United Kingdom general election debates, 2017
| Date | Organisers | Venue | P Present S Surrogate NI Non-invitee A Absent invitee |  |  |  |  |  |
| Cons. | Labour | SNP | Lib. Dem. | Green | UKIP |
| 21 May | BBC Scotland | Edinburgh | P Davidson | P Dugdale | P Sturgeon | P Rennie | P Harvie | P Coburn |
| 5 June | BBC (Question Time) | Edinburgh | NI | NI | P Sturgeon | P Farron | NI | NI |
| 6 June | STV | Glasgow | P Davidson | P Dugdale | P Sturgeon | P Rennie | NI | NI |

==Results==

| Party |  | Seats |  |  |  |  | Aggregate votes |  |  |
| Total | Gains | Losses | Net | Of all (%) | Total | Of all (%) | Difference |
|  | SNP | 35 | 0 | 21 | −21 | 59.3 | 977,568 | 36.9 | −13.1 |
|  | Conservative | 13 | 12 | 0 | +12 | 22.0 | 757,949 | 28.6 | +13.7 |
|  | Labour | 7 | 6 | 0 | +6 | 11.9 | 717,007 | 27.1 | +2.8 |
|  | Liberal Democrats | 4 | 3 | 0 | +3 | 6.8 | 179,062 | 6.8 | −0.8 |
|  | Green | 0 | 0 | 0 | Steady | — | 5,886 | 0.2 | −1.1 |
|  | UKIP | 0 | 0 | 0 | Steady | — | 5,302 | 0.2 | −1.4 |
|  | Others | 0 | 0 | 0 | Steady | — | 6,921 | 0.3 | +0.2 |
|  | Total | 59 |  |  |  |  | 2,649,695 | 66.4 | −4.7 |

2017 map of Scottish Constituencies - Results

===List of Constituencies by Party===

2017 UK General Election (Scottish Westminster Constituencies)
| Party |  | Constituency |
|  | SNP | Aberdeen North; Airdrie and Shotts; Argyll and Bute; Central Ayrshire; Cumbernauld, Kilsyth and Kirkintilloch East; Dundee East; Dundee West; Dunfermline and West Fife; East Kilbride, Strathaven and Lesmahagow; Edinburgh East; Edinburgh North and Leith; Edinburgh South West; Falkirk; Glasgow Central; Glasgow East; Glasgow North; Glasgow North West; Glasgow South; Glasgow South West; Glenrothes; Inverclyde; Inverness, Nairn, Badenoch and Strathspey; Kilmarnock and Loudoun; Lanark and Hamilton East; Linlithgow and East Falkirk; Livingston; Motherwell and Wishaw; Na h-Eileanan an Iar; North Ayrshire and Arran; North East Fife; Paisley and Renfrewshire North; Paisley and Renfrewshire South; Perth and North Perthshire; Ross, Skye and Lochaber; West Dunbartonshire; |
|  | Conservative | Aberdeen South; Angus; Ayr, Carrick and Cumnock; Banff and Buchan; Berwickshire, Roxburgh and Selkirk; Dumfries and Galloway; Dumfriesshire, Clydesdale and Tweeddale; East Renfrewshire; Gordon; Moray; Ochil and South Perthshire; Stirling; West Aberdeenshire and Kincardine; |
|  | Labour | Coatbridge, Chryston and Bellshill; East Lothian; Edinburgh South; Glasgow North East; Kirkcaldy and Cowdenbeath; Midlothian; Rutherglen and Hamilton West; |
|  | Liberal Democrats | Caithness, Sutherland and Easter Ross; East Dunbartonshire; Edinburgh West; Orkney and Shetland; |

===Description of results===
At the election the SNP remained the largest party in Scotland, taking the vast majority of seats situated around the more industrial Central Belt of the country, between Balloch, Dundee, Irvine, Kilmarnock and Livingston, where the campaign in favour of Scottish independence performed best at the 2014 independence referendum. The party also took the most votes and a majority of seats in three out of four major cities in Scotland (Dundee, Glasgow and Edinburgh), however Labour were within 1,200 votes of taking the most votes in Edinburgh and were within 200 votes of gaining two additional seats in Glasgow. The SNP failed to win a majority of the vote in any of Scotland's 59 constituencies.
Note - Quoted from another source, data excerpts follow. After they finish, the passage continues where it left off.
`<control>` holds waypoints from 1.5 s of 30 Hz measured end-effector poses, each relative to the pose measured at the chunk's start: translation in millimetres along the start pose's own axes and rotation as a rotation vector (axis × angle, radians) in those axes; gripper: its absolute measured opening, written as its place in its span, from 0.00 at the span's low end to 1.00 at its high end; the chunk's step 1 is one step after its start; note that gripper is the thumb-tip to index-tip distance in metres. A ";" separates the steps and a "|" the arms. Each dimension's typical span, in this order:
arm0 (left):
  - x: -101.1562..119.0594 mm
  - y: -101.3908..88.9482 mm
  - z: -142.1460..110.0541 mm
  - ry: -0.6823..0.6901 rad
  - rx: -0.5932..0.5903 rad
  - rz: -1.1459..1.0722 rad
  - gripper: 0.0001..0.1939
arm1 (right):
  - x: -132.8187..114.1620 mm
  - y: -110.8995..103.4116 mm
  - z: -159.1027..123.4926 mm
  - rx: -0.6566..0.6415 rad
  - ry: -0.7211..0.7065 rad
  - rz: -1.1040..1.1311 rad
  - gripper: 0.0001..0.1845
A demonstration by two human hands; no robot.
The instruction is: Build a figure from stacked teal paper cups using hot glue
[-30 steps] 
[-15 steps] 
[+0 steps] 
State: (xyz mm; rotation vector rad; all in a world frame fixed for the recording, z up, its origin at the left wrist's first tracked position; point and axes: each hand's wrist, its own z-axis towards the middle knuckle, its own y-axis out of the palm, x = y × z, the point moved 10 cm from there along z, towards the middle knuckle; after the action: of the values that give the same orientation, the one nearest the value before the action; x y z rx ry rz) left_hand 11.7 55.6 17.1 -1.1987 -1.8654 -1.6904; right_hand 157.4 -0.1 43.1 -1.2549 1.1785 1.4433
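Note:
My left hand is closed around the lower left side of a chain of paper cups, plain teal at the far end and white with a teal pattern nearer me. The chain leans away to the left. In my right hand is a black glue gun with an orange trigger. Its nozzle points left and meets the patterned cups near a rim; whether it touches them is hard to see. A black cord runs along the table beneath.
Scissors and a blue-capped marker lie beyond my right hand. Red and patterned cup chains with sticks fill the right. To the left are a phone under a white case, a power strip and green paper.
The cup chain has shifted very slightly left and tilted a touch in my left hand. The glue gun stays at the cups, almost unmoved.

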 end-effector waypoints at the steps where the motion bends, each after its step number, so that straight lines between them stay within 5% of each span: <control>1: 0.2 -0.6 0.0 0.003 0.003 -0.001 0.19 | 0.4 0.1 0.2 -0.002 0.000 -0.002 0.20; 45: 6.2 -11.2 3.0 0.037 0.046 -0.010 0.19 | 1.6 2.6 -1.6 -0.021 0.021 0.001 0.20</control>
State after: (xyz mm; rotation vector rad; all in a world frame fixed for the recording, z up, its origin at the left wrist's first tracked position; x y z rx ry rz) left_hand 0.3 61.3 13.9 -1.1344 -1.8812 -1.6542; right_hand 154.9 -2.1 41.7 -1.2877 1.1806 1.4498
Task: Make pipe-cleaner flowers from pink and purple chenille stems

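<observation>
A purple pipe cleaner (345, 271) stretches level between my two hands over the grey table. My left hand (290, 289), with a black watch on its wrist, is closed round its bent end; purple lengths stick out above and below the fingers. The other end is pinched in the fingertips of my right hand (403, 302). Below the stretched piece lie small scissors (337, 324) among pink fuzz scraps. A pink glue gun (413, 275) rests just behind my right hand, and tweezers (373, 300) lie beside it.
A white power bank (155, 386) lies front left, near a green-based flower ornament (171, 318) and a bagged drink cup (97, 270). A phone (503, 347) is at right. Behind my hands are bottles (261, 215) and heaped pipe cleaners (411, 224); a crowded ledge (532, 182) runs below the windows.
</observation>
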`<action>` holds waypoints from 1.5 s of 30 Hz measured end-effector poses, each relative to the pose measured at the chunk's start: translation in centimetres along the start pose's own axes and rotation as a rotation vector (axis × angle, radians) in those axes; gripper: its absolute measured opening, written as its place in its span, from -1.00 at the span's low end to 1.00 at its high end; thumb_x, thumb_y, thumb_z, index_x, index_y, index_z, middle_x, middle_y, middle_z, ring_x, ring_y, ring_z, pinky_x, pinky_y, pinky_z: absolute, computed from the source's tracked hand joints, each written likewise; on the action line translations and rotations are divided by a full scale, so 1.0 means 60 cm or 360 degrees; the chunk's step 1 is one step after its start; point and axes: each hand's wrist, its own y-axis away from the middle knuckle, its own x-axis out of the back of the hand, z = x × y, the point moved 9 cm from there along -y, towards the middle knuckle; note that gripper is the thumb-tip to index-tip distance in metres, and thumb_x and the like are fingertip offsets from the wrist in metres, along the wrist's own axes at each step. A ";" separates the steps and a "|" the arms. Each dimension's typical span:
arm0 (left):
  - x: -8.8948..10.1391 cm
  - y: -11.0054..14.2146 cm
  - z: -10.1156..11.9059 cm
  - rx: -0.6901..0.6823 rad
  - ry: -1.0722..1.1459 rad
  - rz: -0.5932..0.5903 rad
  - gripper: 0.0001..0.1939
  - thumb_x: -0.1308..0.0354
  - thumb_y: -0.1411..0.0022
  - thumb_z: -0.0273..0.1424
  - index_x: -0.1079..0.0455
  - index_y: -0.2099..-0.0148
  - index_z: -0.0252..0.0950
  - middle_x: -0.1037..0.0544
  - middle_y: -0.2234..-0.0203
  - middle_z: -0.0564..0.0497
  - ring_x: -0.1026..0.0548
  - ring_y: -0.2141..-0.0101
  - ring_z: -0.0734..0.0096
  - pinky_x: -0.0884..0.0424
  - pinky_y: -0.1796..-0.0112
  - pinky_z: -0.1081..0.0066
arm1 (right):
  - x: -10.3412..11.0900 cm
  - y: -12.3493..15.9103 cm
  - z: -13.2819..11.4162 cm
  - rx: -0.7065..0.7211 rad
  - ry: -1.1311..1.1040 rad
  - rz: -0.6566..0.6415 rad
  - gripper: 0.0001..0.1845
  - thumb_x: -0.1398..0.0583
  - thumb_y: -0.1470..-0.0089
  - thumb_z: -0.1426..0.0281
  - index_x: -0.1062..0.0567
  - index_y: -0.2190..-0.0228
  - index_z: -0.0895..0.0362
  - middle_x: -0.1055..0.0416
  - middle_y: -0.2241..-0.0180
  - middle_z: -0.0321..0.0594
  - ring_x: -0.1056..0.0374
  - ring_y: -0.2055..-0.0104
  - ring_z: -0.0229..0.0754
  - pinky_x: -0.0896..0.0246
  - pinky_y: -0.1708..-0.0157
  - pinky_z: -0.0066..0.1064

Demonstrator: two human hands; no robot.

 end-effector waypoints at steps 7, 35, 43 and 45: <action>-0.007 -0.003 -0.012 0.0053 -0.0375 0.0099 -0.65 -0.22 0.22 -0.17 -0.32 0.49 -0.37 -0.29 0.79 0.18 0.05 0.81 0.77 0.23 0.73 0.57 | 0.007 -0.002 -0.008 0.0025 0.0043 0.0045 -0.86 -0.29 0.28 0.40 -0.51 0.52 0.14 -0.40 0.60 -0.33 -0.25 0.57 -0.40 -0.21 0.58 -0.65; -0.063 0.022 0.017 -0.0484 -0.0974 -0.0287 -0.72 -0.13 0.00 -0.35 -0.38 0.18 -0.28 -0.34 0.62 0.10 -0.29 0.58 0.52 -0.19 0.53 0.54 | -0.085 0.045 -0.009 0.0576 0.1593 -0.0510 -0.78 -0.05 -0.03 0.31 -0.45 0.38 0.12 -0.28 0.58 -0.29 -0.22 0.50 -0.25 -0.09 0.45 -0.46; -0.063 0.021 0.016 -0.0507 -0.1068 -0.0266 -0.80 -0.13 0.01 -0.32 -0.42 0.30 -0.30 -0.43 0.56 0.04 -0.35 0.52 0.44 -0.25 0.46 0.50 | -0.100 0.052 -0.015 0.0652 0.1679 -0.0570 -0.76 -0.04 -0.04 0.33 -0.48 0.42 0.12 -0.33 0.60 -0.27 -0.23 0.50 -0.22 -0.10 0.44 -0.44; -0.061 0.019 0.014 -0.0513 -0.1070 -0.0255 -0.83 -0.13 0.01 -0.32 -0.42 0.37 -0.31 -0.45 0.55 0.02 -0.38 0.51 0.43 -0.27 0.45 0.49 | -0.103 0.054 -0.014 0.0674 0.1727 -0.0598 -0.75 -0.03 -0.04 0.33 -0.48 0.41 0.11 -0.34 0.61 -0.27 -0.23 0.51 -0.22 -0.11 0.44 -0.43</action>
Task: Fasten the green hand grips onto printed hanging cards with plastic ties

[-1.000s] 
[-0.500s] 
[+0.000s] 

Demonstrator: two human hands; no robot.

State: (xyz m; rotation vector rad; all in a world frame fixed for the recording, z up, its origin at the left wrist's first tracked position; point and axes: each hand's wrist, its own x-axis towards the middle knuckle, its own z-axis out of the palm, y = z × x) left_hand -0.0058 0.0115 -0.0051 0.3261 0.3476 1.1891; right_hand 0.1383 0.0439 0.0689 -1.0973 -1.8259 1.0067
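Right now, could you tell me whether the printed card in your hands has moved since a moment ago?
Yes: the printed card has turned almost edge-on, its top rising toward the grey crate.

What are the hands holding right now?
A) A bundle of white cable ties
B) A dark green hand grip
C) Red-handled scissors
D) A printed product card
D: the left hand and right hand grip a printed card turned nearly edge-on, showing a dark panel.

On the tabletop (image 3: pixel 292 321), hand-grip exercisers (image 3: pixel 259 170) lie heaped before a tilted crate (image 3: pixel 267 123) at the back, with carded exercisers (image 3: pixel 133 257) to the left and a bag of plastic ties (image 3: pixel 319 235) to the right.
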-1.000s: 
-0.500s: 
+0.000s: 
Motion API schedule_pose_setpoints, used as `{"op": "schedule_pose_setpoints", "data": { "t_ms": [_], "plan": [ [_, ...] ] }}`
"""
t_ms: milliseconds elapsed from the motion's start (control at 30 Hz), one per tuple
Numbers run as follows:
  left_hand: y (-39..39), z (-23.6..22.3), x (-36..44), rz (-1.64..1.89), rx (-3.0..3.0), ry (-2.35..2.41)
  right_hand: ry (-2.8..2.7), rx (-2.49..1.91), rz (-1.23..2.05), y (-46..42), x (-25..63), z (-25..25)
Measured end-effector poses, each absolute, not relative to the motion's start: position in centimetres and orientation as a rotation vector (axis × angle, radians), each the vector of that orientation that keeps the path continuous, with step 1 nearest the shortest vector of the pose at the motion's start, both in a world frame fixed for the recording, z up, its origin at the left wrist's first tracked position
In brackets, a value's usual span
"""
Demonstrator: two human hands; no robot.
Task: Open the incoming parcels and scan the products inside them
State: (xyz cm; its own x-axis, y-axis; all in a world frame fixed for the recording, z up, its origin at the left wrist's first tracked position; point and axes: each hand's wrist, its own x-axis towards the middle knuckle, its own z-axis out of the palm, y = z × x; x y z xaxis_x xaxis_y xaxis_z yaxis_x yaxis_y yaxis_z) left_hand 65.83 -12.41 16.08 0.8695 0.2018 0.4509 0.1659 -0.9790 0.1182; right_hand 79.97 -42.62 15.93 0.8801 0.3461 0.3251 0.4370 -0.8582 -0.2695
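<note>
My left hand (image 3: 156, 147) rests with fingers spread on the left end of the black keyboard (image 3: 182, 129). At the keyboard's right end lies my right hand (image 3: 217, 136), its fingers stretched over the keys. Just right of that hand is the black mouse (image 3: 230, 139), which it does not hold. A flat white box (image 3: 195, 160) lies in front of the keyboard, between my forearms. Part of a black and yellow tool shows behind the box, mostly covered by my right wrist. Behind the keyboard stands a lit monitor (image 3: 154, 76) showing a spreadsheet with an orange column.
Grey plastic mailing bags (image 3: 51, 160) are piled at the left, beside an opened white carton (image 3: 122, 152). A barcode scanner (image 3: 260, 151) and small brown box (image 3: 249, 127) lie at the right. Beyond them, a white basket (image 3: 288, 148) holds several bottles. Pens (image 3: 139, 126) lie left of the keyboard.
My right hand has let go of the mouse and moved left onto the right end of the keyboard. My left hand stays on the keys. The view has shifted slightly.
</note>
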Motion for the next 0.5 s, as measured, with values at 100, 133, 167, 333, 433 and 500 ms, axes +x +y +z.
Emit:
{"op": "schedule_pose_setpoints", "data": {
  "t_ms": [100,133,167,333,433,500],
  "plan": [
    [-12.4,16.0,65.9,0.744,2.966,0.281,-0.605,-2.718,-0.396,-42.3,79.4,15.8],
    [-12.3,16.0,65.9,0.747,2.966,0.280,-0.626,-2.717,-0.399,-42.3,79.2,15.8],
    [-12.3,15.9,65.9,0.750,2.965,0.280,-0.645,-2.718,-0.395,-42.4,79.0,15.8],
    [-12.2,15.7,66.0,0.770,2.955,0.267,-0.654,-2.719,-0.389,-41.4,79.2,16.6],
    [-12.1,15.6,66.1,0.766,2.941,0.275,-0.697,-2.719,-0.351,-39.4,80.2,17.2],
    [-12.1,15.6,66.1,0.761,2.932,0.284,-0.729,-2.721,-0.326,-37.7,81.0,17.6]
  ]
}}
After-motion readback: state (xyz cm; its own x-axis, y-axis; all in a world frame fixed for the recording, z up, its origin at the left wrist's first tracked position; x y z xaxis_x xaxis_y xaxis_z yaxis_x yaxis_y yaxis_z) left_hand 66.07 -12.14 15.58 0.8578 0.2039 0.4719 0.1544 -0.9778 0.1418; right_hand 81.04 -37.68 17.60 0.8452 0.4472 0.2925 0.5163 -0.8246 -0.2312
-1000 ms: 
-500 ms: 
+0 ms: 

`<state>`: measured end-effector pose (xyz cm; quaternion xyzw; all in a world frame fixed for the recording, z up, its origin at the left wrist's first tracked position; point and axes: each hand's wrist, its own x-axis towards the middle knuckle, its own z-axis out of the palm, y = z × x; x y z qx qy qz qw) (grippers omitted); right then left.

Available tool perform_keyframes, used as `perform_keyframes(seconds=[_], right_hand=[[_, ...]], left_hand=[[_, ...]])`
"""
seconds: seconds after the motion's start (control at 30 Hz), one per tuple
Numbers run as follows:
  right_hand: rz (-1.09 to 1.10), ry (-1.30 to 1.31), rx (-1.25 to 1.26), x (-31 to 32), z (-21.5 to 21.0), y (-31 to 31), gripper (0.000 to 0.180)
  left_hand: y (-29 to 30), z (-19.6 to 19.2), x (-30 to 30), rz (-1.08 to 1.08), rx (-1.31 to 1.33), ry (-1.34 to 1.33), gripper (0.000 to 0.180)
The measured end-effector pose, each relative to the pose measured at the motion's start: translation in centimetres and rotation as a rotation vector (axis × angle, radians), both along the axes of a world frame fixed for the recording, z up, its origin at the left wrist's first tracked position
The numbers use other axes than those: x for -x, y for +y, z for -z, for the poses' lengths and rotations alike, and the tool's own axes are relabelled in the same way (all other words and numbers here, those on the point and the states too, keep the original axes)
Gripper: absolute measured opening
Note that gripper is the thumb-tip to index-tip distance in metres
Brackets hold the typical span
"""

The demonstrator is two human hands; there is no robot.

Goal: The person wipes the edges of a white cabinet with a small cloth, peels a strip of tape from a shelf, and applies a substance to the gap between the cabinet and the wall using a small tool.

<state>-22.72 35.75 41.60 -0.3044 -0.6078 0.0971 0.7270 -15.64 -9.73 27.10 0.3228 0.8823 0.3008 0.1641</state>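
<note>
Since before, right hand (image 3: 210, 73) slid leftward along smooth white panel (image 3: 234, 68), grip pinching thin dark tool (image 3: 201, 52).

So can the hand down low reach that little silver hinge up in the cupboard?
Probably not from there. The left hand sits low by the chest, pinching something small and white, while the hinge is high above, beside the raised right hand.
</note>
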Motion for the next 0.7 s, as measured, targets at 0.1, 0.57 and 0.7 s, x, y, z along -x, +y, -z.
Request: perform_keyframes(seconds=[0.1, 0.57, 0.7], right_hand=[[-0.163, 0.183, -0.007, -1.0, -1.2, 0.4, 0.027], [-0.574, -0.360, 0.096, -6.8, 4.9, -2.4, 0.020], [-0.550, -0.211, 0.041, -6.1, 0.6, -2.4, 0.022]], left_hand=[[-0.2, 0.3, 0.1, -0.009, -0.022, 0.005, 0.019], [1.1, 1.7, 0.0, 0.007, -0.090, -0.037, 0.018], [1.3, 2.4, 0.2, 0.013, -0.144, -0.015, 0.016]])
The Scottish Conservatives performed best in areas where the campaign in favour of remaining part of the United Kingdom performed best in at the 2014 independence referendum and in areas where the campaign to leave the European Union performed best in at the 2016 EU membership referendum. The Conservatives formed the largest party in the south of the country through Dumfries and Galloway, the Scottish Borders and South Ayrshire, where they won four seats in total. They also gained the East Renfrewshire constituency, an affluent commuter suburb on the outskirts of Glasgow which was the safest Conservative constituency in Scotland before their collapse at the 1997 general election, and gained the Ochil and South Perthshire and Stirling constituencies in Central Scotland, coming within 21 votes of gaining Perth and North Perthshire, the second closest result in Scotland and the third closest across the United Kingdom as a whole. Six out of seven constituencies in the North-East of Scotland voted Conservative, including former SNP party leader and First Minister of Scotland Alex Salmond's constituency of Gordon, and the SNP Westminster leader Angus Robertson's seat of Moray. Two out of three seats covering the city of Aberdeen returned Conservative MP's. In a profile of the seat of Moray for The Guardian after the election, journalist Severin Carrell summarised the result: "Moray had been an SNP seat for 30 years but... using Brexit as the basis for a second independence vote so soon after 2014 crystallised an irritation with the party brewing for several years. The Tory cry that Sturgeon needed “to get on with the day job” resonated."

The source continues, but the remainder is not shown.